Instructions for the task:
Return exactly the lines below, starting with the one that has "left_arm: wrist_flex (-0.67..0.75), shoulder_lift" and going on through the one that has "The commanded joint".

** Opening Data records block **

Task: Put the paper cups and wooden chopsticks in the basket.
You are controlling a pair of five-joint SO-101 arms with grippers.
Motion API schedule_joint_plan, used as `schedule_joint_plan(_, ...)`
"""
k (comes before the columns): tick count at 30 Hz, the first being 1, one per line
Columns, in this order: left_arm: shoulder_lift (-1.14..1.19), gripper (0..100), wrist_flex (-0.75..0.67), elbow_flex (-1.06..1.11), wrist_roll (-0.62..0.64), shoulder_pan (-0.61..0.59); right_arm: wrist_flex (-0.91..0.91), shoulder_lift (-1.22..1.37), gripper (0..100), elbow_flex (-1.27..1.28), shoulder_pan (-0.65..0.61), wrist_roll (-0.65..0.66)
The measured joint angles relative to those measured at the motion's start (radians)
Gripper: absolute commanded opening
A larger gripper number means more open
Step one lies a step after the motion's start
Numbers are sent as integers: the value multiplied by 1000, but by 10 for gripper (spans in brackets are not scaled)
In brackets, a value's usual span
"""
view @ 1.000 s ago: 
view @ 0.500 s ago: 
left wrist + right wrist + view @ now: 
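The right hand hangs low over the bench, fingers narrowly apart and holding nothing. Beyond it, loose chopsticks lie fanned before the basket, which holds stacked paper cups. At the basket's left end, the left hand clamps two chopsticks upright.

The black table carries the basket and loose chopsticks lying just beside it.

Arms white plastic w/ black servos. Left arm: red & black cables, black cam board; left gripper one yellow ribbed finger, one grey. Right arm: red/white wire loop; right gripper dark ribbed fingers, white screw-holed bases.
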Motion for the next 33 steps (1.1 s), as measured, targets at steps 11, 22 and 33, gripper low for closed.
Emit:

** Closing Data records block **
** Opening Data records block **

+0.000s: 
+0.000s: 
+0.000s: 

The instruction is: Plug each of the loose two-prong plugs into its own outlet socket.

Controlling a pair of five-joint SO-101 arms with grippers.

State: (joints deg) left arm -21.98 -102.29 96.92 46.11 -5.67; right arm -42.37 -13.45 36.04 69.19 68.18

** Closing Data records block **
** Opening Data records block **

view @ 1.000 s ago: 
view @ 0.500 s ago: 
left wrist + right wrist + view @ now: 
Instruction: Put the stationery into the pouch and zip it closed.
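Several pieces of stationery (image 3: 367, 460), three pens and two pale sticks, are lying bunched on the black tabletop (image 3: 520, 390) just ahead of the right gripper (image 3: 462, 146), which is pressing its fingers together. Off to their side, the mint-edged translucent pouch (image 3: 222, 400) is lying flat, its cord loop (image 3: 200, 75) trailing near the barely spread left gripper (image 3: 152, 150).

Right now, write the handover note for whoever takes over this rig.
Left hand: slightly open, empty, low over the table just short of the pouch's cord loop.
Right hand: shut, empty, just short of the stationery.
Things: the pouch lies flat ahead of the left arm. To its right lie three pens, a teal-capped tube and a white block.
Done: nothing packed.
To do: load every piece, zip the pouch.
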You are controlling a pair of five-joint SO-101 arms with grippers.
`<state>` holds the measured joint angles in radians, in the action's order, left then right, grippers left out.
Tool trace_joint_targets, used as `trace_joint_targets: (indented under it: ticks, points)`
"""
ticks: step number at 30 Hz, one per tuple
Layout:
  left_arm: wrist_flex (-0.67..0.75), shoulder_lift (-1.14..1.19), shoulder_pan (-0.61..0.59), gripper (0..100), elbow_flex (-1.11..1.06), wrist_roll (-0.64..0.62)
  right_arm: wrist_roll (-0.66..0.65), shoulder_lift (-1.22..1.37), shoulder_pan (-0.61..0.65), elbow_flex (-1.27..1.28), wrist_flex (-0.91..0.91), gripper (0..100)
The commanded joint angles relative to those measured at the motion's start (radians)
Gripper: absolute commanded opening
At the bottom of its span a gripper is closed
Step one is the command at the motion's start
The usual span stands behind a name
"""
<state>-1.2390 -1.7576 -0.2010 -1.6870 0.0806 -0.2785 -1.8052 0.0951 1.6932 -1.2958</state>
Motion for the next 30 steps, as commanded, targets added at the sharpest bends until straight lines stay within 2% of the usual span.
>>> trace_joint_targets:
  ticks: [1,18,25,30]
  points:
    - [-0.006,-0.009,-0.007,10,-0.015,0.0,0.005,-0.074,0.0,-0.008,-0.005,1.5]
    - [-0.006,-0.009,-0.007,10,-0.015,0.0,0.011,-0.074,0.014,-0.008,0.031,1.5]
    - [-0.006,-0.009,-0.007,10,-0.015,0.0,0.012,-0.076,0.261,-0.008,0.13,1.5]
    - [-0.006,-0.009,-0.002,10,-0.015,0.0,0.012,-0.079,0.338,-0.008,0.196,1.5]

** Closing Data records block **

Result of this exercise:
  left_arm: wrist_flex (-0.67..0.75), shoulder_lift (-1.14..1.19), shoulder_pan (-0.61..0.59), gripper (0..100), elbow_flex (-1.11..1.06), wrist_roll (-0.64..0.62)
  right_arm: wrist_roll (-0.66..0.65), shoulder_lift (-1.22..1.37), shoulder_pan (-0.61..0.65), elbow_flex (-1.27..1.28), wrist_flex (-0.91..0.91), gripper (0..100)
The commanded joint angles relative to those measured at the motion's start (radians)

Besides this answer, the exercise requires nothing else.